[Source data]
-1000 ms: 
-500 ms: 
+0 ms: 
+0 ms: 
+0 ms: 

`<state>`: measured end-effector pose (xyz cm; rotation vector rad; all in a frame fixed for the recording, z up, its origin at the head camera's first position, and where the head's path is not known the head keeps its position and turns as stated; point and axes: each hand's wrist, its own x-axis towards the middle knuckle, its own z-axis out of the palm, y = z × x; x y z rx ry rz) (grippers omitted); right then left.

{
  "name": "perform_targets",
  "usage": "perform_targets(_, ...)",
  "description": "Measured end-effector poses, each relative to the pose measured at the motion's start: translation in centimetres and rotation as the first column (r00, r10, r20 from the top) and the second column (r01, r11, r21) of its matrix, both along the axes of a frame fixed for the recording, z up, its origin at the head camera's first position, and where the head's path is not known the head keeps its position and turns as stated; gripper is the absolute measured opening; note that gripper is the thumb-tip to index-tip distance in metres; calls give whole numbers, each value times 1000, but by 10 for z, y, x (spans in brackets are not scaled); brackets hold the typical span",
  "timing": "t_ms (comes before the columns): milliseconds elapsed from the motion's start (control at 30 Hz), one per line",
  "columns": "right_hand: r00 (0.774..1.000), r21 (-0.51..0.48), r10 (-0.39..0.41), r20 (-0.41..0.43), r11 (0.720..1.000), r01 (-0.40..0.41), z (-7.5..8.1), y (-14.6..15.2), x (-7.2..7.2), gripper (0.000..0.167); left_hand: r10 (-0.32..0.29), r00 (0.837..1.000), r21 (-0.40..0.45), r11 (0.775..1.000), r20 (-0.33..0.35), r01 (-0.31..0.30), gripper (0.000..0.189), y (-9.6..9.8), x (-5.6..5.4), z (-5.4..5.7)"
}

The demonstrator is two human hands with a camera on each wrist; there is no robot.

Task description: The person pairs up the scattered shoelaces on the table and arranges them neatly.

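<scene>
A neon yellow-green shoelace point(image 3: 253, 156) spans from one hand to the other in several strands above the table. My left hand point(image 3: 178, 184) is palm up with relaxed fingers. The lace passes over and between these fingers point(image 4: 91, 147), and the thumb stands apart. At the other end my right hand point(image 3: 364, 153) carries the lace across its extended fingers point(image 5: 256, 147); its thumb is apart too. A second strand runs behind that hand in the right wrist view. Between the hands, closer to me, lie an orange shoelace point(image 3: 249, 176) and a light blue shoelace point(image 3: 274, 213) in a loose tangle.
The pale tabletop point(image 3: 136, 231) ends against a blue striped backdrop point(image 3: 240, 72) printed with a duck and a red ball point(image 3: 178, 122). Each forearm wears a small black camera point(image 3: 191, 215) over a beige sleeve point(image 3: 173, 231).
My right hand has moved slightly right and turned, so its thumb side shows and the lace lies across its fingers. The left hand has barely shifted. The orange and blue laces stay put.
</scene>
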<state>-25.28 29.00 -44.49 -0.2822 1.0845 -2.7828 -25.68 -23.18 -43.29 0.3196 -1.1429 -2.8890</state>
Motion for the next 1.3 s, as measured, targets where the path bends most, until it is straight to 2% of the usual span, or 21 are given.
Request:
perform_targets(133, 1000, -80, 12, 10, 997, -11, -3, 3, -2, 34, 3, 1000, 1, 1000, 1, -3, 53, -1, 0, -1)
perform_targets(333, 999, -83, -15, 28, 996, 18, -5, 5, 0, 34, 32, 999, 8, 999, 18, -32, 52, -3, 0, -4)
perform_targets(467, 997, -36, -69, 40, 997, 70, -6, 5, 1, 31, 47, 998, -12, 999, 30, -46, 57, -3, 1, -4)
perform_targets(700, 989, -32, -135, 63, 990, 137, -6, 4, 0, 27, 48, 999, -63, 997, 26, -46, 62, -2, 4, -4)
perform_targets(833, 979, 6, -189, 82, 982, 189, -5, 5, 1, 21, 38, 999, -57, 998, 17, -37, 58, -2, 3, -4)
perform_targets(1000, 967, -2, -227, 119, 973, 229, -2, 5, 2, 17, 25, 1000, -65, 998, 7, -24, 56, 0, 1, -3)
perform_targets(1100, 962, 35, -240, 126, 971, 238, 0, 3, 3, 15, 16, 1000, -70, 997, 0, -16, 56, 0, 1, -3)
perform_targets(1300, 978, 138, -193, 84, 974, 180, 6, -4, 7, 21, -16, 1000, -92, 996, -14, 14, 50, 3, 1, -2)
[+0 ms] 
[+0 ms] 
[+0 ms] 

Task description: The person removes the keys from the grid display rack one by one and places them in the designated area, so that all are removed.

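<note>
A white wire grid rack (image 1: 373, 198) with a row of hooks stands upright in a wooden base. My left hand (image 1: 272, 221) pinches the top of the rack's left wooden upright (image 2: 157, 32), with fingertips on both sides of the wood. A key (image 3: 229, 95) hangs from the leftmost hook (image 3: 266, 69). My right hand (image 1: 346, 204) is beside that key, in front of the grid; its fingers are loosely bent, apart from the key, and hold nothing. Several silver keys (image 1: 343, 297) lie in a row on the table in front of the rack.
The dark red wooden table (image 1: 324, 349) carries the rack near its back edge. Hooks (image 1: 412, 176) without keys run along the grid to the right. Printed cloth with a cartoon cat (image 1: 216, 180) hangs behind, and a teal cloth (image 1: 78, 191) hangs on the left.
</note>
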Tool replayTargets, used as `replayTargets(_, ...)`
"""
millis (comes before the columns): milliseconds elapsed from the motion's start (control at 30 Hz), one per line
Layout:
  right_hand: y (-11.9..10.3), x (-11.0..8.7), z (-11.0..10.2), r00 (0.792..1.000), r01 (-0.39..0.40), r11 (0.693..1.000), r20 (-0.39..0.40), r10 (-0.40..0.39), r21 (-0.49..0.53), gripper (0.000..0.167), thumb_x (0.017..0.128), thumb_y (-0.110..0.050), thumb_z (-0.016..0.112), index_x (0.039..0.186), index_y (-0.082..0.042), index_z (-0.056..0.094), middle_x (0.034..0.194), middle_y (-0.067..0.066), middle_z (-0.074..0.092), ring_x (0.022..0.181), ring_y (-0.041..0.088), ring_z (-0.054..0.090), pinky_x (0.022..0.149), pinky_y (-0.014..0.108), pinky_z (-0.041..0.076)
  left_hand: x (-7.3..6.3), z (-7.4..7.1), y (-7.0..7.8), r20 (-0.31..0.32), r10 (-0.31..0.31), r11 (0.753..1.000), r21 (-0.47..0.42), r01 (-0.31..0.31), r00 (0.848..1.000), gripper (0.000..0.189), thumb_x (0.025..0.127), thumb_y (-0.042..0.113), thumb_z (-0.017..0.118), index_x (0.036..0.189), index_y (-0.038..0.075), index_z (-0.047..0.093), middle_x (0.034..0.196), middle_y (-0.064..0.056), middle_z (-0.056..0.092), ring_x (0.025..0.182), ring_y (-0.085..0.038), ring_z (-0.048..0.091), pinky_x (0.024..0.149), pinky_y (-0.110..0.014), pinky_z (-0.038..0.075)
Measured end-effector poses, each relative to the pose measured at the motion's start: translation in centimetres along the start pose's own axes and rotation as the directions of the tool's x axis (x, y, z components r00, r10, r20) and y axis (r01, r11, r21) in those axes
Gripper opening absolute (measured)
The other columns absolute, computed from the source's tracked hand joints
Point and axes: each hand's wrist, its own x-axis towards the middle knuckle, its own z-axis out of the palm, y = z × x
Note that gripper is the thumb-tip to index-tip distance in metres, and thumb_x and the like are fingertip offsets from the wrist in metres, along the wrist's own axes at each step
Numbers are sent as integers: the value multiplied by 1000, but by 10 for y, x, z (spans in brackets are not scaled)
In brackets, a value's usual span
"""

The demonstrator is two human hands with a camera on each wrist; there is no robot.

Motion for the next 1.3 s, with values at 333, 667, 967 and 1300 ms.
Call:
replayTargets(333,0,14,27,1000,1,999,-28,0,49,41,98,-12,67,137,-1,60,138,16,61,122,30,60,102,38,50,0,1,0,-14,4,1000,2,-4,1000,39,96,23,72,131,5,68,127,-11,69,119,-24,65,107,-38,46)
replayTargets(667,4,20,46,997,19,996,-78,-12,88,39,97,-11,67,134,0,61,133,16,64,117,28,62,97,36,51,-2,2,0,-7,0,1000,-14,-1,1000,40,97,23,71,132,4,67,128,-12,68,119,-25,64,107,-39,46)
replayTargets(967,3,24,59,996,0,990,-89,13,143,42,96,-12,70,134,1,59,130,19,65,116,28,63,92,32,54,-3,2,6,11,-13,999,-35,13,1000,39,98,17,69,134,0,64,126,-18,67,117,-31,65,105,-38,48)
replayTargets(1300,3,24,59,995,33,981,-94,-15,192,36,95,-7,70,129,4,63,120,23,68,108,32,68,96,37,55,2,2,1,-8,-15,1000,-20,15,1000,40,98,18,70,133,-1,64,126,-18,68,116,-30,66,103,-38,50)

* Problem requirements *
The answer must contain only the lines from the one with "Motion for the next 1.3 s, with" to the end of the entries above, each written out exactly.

* Answer box *
Motion for the next 1.3 s, with values at 333, 667, 967 and 1300 ms.
Call:
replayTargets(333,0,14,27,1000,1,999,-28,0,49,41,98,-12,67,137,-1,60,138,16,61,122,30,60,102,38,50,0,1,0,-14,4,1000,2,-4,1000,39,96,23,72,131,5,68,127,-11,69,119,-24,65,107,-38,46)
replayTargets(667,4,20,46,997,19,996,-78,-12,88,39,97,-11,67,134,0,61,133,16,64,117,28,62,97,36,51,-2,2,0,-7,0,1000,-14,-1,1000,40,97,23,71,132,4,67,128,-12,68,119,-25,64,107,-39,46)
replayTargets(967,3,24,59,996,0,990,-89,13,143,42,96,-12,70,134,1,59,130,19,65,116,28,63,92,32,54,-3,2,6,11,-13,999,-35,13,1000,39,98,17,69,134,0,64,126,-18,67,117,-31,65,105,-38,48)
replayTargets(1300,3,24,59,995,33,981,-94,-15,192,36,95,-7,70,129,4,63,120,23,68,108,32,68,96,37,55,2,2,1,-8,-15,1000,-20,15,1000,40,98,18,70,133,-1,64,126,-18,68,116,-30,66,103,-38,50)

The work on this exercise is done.